This is an automated email from the ASF dual-hosted git repository.
alamb pushed a commit to branch main
in repository https://gitbox.apache.org/repos/asf/arrow-rs.git
The following commit(s) were added to refs/heads/main by this push:
new 5bf4a6c315 Add a custom implementation
`LocalFileSystem::list_with_offset` (#7019)

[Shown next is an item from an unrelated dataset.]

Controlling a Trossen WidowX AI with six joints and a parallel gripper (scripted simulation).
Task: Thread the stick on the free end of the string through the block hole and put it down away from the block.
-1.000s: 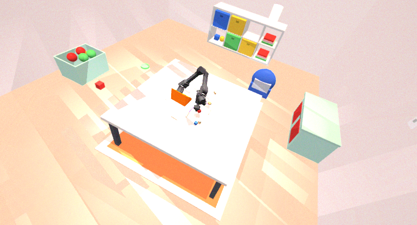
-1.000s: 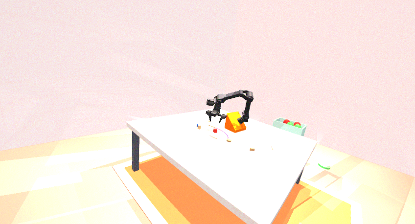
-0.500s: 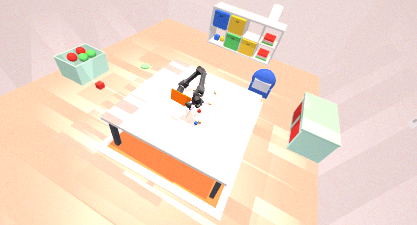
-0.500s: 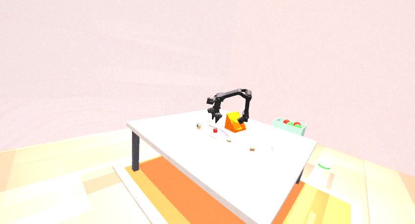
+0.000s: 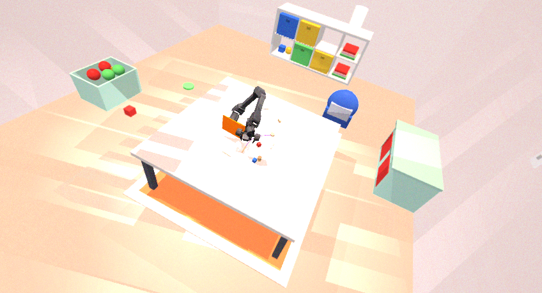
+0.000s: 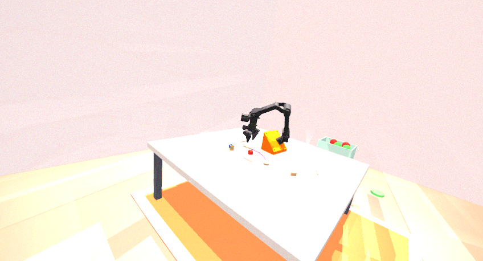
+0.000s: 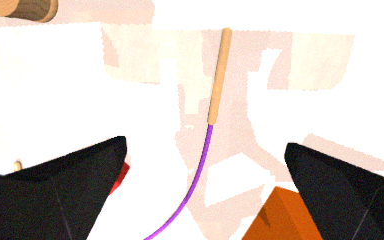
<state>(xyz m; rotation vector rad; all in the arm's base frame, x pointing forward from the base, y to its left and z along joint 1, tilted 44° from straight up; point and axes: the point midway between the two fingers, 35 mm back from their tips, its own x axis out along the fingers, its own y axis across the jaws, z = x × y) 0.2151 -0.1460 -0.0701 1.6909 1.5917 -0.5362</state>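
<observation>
My gripper (image 5: 248, 139) (image 6: 250, 140) (image 7: 206, 146) is wide open and empty, above the table. The stick (image 5: 243, 149) (image 6: 246, 147) (image 7: 219, 75) on the purple string (image 6: 260, 153) (image 7: 194, 187) lies on the table; in the wrist view it is beyond the fingertips, roughly midway between them. The string curves to the round button (image 5: 272, 134) (image 6: 266, 163). A small wooden block (image 5: 279, 119) (image 6: 293, 174) lies beyond the button. A large orange wedge-shaped block (image 5: 231, 125) (image 6: 270, 145) (image 7: 274, 215) stands near the arm base. I cannot make out a through-hole in either.
A red cube (image 5: 259, 144) (image 6: 250, 152) (image 7: 121, 177) is beside the string, partly behind a finger in the wrist view. A blue cube (image 5: 254, 160) and a wooden cylinder (image 5: 259, 158) (image 7: 21, 9) stand together. Loose sticks (image 5: 226, 153) (image 6: 248, 159) lie around.
</observation>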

5bf4a6c315 is described below
commit 5bf4a6c3154b5754e0ffdad107b4e8c6a800d78b
Author: Corwin Joy <[email protected]>
AuthorDate: Sat Feb 8 08:27:40 2025 -0800
Add a custom implementation `LocalFileSystem::list_with_offset` (#7019)
* Initial change from Daniel.
* Upgrade unit test to be more generic.
* Add comments on why we have filter
* Cleanup unit tests.
* Update object_store/src/local.rs
Co-authored-by: Adam Reeve <[email protected]>
* Add changes suggested by Adam.
* Cleanup match error.
* Apply formatting changes suggested by cargo +stable fmt --all.
* Apply cosmetic changes suggested by clippy.
* Upgrade test_path_with_offset to create temporary directory + files for
testing rather than pointing to existing dir.
---------
Co-authored-by: Adam Reeve <[email protected]>
---
object_store/src/local.rs | 219 ++++++++++++++++++++++++++++++++--------------
1 file changed, 155 insertions(+), 64 deletions(-)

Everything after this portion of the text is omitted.